Dobbs claims that the film, about a four-inch-tall family that “borrows” basic necessities from the humans whose house they secretly live in, “plainly [has] an agenda” and is “plainly demonizing the so-called one percent.”

Most of the comments in response to Dobbs’ commentary mock him, and with good reason. The idea that major entertainment corporations are colluding to push a liberal agenda on kids is pretty ridiculous (publicly-traded companies have no agenda other than increasing the value of their stock). And although Dobbs never explicitly claims it, his use of a bizarre montage of clips of President Barack Obama saying among other things, “Everyone should do their fair share,” seems to be implying that the President somehow has something to do with the films — an even more outlandish notion.

But Dobbs does have one thing right: The artists who created these works did put deliberate messages in them (the other example Dobbs cites is the upcoming “Lorax” film adapted from Dr. Seuss’ openly pro-environment kids’ book). According to Hiromasa Yonebayashi, “Arrietty’s” director, Miyazaki explicitly told him that “in this particular [economic] time it might be very important to create this kind of story where little people borrow a bit from other people.”

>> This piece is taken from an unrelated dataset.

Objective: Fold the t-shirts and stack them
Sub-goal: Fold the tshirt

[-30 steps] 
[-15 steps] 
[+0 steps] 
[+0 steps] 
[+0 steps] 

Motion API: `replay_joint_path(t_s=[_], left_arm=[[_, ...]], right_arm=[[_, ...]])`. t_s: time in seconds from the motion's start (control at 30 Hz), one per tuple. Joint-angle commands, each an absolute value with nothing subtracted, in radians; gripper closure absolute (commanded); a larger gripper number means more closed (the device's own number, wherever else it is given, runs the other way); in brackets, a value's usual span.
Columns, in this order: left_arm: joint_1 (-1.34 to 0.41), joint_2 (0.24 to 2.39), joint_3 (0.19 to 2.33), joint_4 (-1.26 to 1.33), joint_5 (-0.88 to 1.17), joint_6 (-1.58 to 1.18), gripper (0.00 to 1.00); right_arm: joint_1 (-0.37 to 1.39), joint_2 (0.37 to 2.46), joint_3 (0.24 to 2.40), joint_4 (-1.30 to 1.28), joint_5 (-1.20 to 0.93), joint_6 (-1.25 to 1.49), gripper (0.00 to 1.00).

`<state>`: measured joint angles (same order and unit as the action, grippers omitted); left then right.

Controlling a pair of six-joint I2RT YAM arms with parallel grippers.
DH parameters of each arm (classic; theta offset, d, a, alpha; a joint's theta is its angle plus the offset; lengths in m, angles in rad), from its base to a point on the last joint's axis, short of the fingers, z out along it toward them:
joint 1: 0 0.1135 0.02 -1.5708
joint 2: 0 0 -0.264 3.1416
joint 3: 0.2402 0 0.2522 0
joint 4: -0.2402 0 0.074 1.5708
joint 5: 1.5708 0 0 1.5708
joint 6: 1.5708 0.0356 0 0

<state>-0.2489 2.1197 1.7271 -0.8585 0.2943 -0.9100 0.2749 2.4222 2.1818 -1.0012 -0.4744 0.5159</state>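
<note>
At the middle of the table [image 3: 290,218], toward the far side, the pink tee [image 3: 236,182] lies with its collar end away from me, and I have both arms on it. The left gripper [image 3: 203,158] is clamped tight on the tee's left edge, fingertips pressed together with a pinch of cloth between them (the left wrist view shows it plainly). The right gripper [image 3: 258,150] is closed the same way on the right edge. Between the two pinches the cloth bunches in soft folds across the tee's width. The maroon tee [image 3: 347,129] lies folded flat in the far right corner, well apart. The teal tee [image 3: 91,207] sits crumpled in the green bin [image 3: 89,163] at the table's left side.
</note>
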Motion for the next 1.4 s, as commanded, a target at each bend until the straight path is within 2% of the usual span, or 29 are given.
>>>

And even though they argue the point in a completely over-the-top manner, Dobbs and company are also correct that the messages in kids’ entertainment matters. I just happen to disagree with them that teaching kids to share and take care of the environment is somehow harmful.

About Ben Hamamoto

Ben Hamamoto is a writer born and raised in the San Francisco Bay Area. He's been published in the Oakland Tribune and has written for New American Media's YO! Youth Outlook and the Nichi Bei Times. He is a research manager for the Health Horizons Program at the Institute for the Future. He also edits Nikkei Heritage, the National Japanese American Historical Society’s official magazine and contributes to Nichi Bei Weekly.


  1. I do not think you have a point, because every successful work of art has a message, regardless of whether it is for kids or for adults. We even have a message when we tell people stories in our everyday discourse. If there was no message, then we wouldn’t watch it, so it’s ridiculous to criticize any work of art because it has a message. I can’t think of any successful book, movie, show, or play that does not have a message of some sort, even if it was reinforcing the cultural norms of society. Just the act of having a hero defeat a villain, or choosing what gender to make the main character, or deciding to make a happy ending sends a message.

    Both of these movies are based off of classic children’s literature, from the 50s and 70s. Niether of these stories are new, and the Lorrax had clear environmental agendas as a book. I am still trying to figure out how the borrowers is bad, and goes against the 1%. Maybe there is something special about the movie, but since it is a japanese film, I don’t see why it would be criticizing America’s wage gap in the first place.